*TASK GOAL:* Without the images, output every record exactly as it appears.

*PROVIDED DATA:*

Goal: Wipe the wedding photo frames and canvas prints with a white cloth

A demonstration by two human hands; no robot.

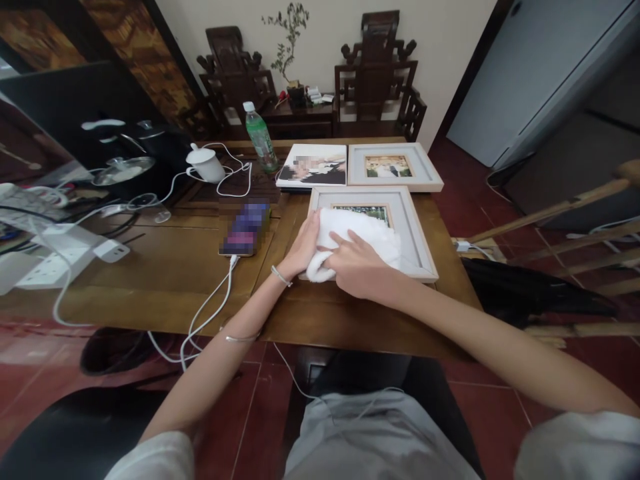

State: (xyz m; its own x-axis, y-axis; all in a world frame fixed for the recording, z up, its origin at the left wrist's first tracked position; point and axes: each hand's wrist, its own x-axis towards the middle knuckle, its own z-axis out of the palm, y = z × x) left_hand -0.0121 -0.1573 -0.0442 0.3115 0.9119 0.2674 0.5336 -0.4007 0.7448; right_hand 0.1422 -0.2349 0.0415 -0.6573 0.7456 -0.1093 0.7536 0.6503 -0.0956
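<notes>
A white fluffy cloth [367, 237] lies bunched on a white-framed picture [415, 233] near the front of a wooden table [165, 267]. My right hand [355, 263] presses on the cloth's near edge, fingers curled onto it. My left hand [303, 247] grips the cloth's left side at the frame's left edge. A thin bracelet sits on my left wrist.
Behind it lie another white frame [393, 167] and a frameless photo print [313, 165]. A phone [245, 228] on a white cable, a green bottle [260, 137], a white lidded cup [205, 163] and power strips [60, 250] fill the left side. Dark chairs stand by the wall.
</notes>
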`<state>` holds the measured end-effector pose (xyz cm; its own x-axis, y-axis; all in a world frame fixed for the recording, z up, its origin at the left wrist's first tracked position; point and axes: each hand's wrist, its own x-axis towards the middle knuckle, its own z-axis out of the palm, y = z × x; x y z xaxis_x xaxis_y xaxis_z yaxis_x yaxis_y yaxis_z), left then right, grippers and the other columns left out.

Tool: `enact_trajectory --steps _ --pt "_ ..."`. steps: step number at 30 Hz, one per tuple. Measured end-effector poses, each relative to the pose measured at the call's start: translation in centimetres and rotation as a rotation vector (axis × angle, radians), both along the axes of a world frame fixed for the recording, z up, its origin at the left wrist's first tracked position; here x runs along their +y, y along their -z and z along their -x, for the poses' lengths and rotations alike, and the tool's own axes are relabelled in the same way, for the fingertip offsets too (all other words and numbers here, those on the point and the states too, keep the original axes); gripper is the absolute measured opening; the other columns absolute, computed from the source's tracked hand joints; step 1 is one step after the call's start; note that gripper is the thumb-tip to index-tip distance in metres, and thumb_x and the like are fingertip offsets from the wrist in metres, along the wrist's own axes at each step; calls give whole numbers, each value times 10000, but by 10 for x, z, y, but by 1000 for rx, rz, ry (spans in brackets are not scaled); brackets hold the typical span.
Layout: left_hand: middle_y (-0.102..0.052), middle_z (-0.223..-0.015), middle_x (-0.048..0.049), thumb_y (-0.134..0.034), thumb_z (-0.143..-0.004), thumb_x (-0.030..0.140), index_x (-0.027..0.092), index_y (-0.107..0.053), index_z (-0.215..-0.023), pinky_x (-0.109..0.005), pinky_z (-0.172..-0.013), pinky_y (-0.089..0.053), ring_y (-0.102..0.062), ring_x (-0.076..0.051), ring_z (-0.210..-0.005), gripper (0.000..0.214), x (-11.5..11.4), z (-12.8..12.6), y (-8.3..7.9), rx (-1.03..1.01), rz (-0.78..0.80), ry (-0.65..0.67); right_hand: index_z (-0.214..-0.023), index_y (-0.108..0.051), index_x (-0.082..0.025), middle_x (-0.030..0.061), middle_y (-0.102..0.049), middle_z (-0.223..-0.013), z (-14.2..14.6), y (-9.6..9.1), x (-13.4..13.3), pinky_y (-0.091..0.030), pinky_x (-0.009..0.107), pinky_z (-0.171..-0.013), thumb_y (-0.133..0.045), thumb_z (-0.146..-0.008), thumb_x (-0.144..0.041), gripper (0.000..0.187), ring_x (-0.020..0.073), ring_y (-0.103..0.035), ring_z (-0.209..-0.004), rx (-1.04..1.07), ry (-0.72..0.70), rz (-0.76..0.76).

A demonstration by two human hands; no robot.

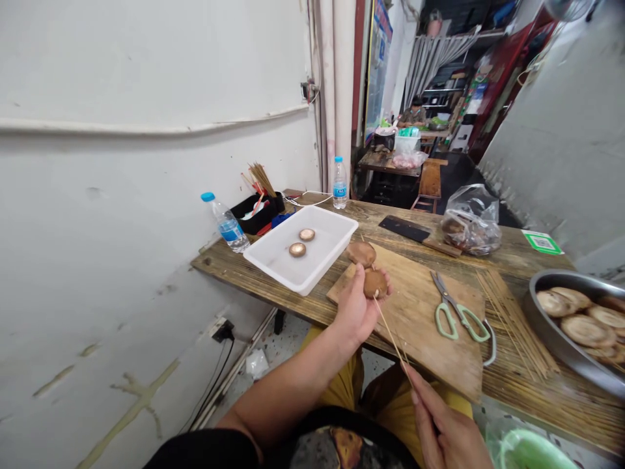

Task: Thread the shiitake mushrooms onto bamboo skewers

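My left hand [359, 305] is closed around a brown mushroom cap [375, 284], above the near left part of a wooden cutting board [415, 319]. A second mushroom cap [361, 253] sits just beyond it, seemingly on the same skewer. My right hand [439, 417] pinches the lower end of a thin bamboo skewer [390, 335], whose upper part runs into the held cap. On the board lie scissors [458, 309] with pale green handles. Two mushroom caps [297, 249] rest pale side up in a white plastic tray [312, 284] to the left.
A metal bowl [534, 286] of mushrooms stands at the right, beside loose skewers [520, 326]. Farther back are a cleaver [404, 228], a plastic bag [471, 218] and water bottles [340, 184]. A green bin [532, 449] sits below right. A person [415, 114] sits in the background.
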<state>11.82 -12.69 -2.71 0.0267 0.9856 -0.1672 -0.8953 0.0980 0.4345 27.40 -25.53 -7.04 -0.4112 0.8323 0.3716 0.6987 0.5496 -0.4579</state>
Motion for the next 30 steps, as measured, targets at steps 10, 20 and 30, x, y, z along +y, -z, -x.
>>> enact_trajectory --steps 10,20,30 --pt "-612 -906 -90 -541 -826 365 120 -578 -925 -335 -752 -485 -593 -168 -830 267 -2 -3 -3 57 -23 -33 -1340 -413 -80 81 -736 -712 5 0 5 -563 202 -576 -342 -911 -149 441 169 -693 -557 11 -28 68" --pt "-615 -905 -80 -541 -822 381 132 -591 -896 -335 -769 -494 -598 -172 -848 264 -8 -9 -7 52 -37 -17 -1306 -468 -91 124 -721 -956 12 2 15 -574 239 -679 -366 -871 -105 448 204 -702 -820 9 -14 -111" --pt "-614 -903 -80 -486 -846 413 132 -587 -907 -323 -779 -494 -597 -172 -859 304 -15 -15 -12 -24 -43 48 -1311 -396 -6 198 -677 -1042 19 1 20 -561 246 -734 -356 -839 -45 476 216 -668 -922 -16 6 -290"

*ANSWER TO THIS EXERCISE:*
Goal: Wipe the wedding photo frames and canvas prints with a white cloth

A demonstration by two human hands; no robot.


State: (xyz m; its own x-axis, y-axis; all in a world frame fixed for the recording, z up, its origin at the left wrist's first tracked position; point and axes: each hand's wrist, its own x-axis towards the middle knuckle, its own z-axis out of the palm, y = z × x) left_hand -0.0121 -0.1573 -0.0442 0.3115 0.9119 0.2674 0.5336 -0.4007 0.7448; right_hand 0.1422 -0.2349 0.0415 -0.6573 0.7456 -0.1093 0.7536 0.6503 -0.0956
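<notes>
A white fluffy cloth [367, 237] lies bunched on a white-framed picture [415, 233] near the front of a wooden table [165, 267]. My right hand [355, 263] presses on the cloth's near edge, fingers curled onto it. My left hand [303, 247] grips the cloth's left side at the frame's left edge. A thin bracelet sits on my left wrist.
Behind it lie another white frame [393, 167] and a frameless photo print [313, 165]. A phone [245, 228] on a white cable, a green bottle [260, 137], a white lidded cup [205, 163] and power strips [60, 250] fill the left side. Dark chairs stand by the wall.
</notes>
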`<state>` holds the measured end-effector pose (xyz cm; its own x-axis, y-axis; all in a world frame fixed for the recording, z up, its origin at the left wrist's first tracked position; point and axes: each hand's wrist, its own x-axis towards the middle knuckle, its own z-axis out of the palm, y = z × x; x y z xaxis_x xaxis_y xaxis_z yaxis_x yaxis_y yaxis_z), left then right, grippers and the other columns left out.

Tool: `enact_trajectory --steps _ --pt "_ ..."`. steps: step number at 30 Hz, one per tuple. Measured end-effector poses, each relative to the pose measured at the call's start: translation in centimetres and rotation as a rotation vector (axis × angle, radians), both along the axes of a world frame fixed for the recording, z up, its origin at the left wrist's first tracked position; here x runs along their +y, y along their -z and z along their -x, for the poses' lengths and rotations alike, and the tool's own axes are relabelled in the same way, for the fingertip offsets too (all other words and numbers here, those on the point and the states too, keep the original axes); gripper is the absolute measured opening; the other columns absolute, computed from the source's tracked hand joints; step 1 is one step after the call's start; note that gripper is the thumb-tip to index-tip distance in metres, and thumb_x and the like are fingertip offsets from the wrist in metres, along the wrist's own axes at each step; calls give whole numbers, each value times 10000, but by 10 for x, z, y, but by 1000 for rx, rz, ry (spans in brackets are not scaled); brackets hold the typical span.
Layout: left_hand: middle_y (-0.102..0.052), middle_z (-0.223..-0.015), middle_x (-0.048..0.049), thumb_y (-0.134..0.034), thumb_z (-0.143..-0.004), thumb_x (-0.030..0.140), index_x (-0.027..0.092), index_y (-0.107..0.053), index_z (-0.215..-0.023), pinky_x (-0.109..0.005), pinky_z (-0.172..-0.013), pinky_y (-0.089..0.053), ring_y (-0.102..0.062), ring_x (-0.076..0.051), ring_z (-0.210..-0.005), gripper (0.000..0.214), x (-11.5..11.4), z (-12.8..12.6), y (-8.3..7.9), rx (-1.03..1.01), rz (-0.78..0.80), ry (-0.65..0.67); right_hand: index_z (-0.214..-0.023), index_y (-0.108..0.051), index_x (-0.082..0.025), middle_x (-0.030..0.061), middle_y (-0.102..0.049), middle_z (-0.223..-0.013), z (-14.2..14.6), y (-9.6..9.1), x (-13.4..13.3), pinky_y (-0.091..0.030), pinky_x (-0.009..0.107), pinky_z (-0.171..-0.013), thumb_y (-0.133..0.045), thumb_z (-0.146..-0.008), thumb_x (-0.144..0.041), gripper (0.000..0.187), ring_x (-0.020..0.073), ring_y (-0.103..0.035), ring_z (-0.209..-0.004), rx (-1.04..1.07), ry (-0.72..0.70), rz (-0.76..0.76).

A demonstration by two human hands; no robot.


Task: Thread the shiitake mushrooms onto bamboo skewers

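My left hand [359, 305] is closed around a brown mushroom cap [375, 284], above the near left part of a wooden cutting board [415, 319]. A second mushroom cap [361, 253] sits just beyond it, seemingly on the same skewer. My right hand [439, 417] pinches the lower end of a thin bamboo skewer [390, 335], whose upper part runs into the held cap. On the board lie scissors [458, 309] with pale green handles. Two mushroom caps [297, 249] rest pale side up in a white plastic tray [312, 284] to the left.
A metal bowl [534, 286] of mushrooms stands at the right, beside loose skewers [520, 326]. Farther back are a cleaver [404, 228], a plastic bag [471, 218] and water bottles [340, 184]. A green bin [532, 449] sits below right. A person [415, 114] sits in the background.
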<state>11.82 -12.69 -2.71 0.0267 0.9856 -0.1672 -0.8953 0.0980 0.4345 27.40 -25.53 -7.04 -0.4112 0.8323 0.3716 0.6987 0.5496 -0.4579</state>
Motion for the next 30 steps, as measured, targets at steps 10, 20 and 30, x, y, z along +y, -z, -x.
>>> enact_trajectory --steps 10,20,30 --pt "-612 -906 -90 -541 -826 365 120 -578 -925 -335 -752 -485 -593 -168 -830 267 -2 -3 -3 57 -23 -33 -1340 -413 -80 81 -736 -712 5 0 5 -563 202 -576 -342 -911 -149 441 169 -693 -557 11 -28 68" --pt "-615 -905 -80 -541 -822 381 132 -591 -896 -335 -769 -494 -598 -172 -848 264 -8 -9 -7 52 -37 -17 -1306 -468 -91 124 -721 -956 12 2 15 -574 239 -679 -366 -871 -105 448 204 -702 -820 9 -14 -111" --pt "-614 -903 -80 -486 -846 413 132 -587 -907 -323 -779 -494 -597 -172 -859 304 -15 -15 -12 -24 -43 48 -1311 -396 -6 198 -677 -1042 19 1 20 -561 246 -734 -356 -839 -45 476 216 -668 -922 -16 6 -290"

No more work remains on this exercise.